Work to be completed: Reproduce the entire listing word for word.

┌─ Raw data

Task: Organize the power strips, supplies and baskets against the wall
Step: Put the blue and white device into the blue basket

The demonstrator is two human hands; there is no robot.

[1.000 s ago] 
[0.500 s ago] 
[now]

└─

Result below:
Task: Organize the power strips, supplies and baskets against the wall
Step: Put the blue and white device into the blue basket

The demonstrator is two human hands; there is no robot.

[1.000 s ago] 
[0.500 s ago] 
[now]

The answer is complete, and the exercise is done.